The Wisconsin Green Party said it has not had a chance to obtain counsel but it would “fight to the best of their ability” to stop an effort to “silence dissenting voices in swing states.”

But Stein’s campaign came out swinging.

“We are retaining legal counsel and will fight this. We will have a response brief filed by the egregiously short deadline of 5 p.m. Friday,” Stein’s campaign manager, Jason Call, told The Post.

“We appreciate the dissenting opinion of the SCOWIS that the timeline imposed is too short, and our opinion is that the timeline was politically motivated by the liberal majority on the court,” he continued.

“I remind people that using the courts to impose the will of a political party is exactly what Democrats have accused Republicans of repeatedly. Furthermore, I want to impress upon the anti-Democratic Party that they will be facing blowback as a result of their actions, in particular that the Wisconsin Greens will be filing candidates now and in the future in every swing district and for all statewide offices.”
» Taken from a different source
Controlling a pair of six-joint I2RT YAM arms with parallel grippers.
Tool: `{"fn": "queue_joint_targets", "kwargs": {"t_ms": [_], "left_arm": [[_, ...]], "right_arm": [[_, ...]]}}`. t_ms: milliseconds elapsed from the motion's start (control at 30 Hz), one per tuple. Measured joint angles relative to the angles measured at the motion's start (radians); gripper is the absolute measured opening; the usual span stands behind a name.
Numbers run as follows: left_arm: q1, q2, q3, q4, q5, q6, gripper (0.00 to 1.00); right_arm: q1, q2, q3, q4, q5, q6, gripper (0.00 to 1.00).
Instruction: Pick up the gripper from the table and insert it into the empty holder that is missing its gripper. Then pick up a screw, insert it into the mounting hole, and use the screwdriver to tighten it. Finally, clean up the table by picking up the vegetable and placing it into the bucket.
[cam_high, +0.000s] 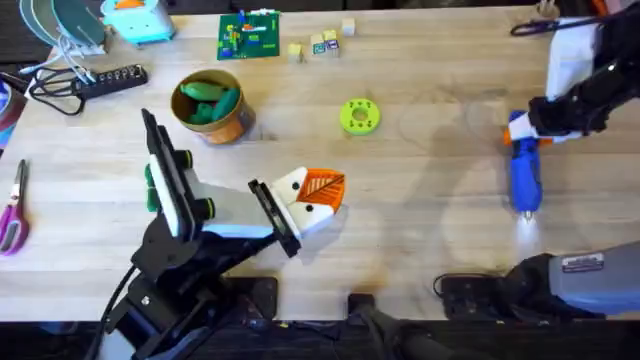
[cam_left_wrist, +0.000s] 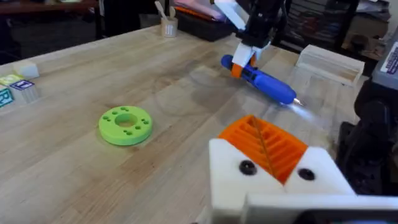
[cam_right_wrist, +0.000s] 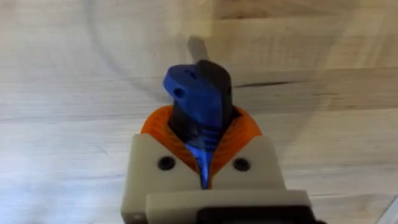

Stein’s campaign vowed to defend her ballot status in WI in court and to punish the DNC for their use of “lawfare” in elections. AP

“We will do the same in every state where Democrats sue to keep us off the ballot. One of our goals now is to punish the anti-Democrats for their use of ‘lawfare’ in elections. People deserve better than this out of the political system in a democracy,” concluded Stein’s campaign manager.

As Call noted, the court gave the respondents named in the DNC’s complaint, which includes Wisconsin Elections Commission administrator Meagan Wolf and commission members, until 5 p.m. Friday to respond to the DNC’s challenge.

WILL filed an amicus brief with the court in the DNC’s case Friday.

Municipal clerks in Wisconsin will begin sending out absentee ballots Sept.19.